■ ASSIGNMENT
Lines from the opening of the material through the line containing "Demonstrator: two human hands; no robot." must be duplicated word for word. Pictures are not.
+++ PROVIDED MATERIAL
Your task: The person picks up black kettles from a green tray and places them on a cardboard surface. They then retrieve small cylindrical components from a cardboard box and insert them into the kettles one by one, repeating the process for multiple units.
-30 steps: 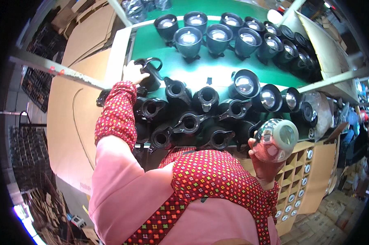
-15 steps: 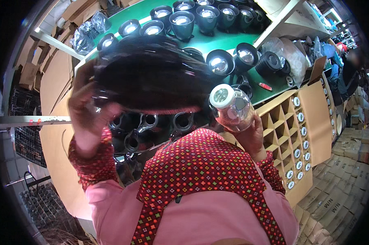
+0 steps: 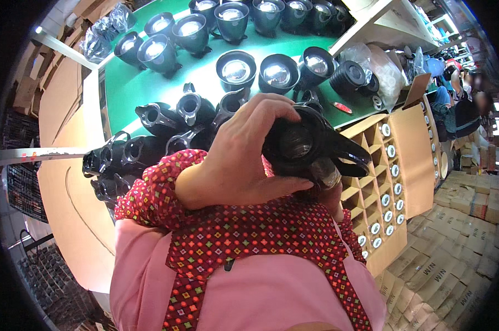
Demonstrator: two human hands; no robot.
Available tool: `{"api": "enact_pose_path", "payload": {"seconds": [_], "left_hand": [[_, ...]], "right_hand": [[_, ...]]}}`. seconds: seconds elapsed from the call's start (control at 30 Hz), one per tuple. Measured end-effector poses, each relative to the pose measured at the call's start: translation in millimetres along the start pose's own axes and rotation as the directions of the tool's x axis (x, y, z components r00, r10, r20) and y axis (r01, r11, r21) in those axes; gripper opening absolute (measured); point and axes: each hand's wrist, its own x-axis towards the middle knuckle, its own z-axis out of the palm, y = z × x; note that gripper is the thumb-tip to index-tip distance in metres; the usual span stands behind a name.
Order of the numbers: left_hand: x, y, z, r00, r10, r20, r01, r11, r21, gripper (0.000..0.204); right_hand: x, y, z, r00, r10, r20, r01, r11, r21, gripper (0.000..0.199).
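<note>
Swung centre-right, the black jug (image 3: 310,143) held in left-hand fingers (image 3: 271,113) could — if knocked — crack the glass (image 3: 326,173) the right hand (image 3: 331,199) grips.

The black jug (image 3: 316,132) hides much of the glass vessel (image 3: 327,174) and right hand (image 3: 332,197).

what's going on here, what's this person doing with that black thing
A person's left hand grips a black jug body in front of the chest. The right hand, mostly hidden, holds a glass flask close by it; whether they are joined is unclear. More black jugs stand on the green table, with a divided carton to the right.
</note>
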Motion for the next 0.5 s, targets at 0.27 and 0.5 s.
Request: {"api": "enact_pose_path", "payload": {"seconds": [0.27,0.5], "left_hand": [[-8.0,-9.7,2.3,0.992,-0.114,-0.049,0.111,0.991,-0.074,0.102],[-10.0,-14.0,-8.9,0.997,-0.026,-0.072,0.02,0.996,-0.088,0.092]], "right_hand": [[9.4,-2.9,11.3,0.999,-0.033,-0.03,0.032,0.999,-0.019,0.069],[5.5,-11.9,25.2,0.994,-0.086,-0.063,0.079,0.992,-0.099,0.069]]}}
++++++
■ ANSWER BOX
Your task: The person picks up black kettles from a green tray and places them on a cardboard surface. They then retrieve small cylindrical components from a cardboard box and insert them into the kettles one by one, repeating the process for multiple units.
-30 steps: 
-15 steps: 
+0 steps: 
Demonstrator: two human hands; no robot.

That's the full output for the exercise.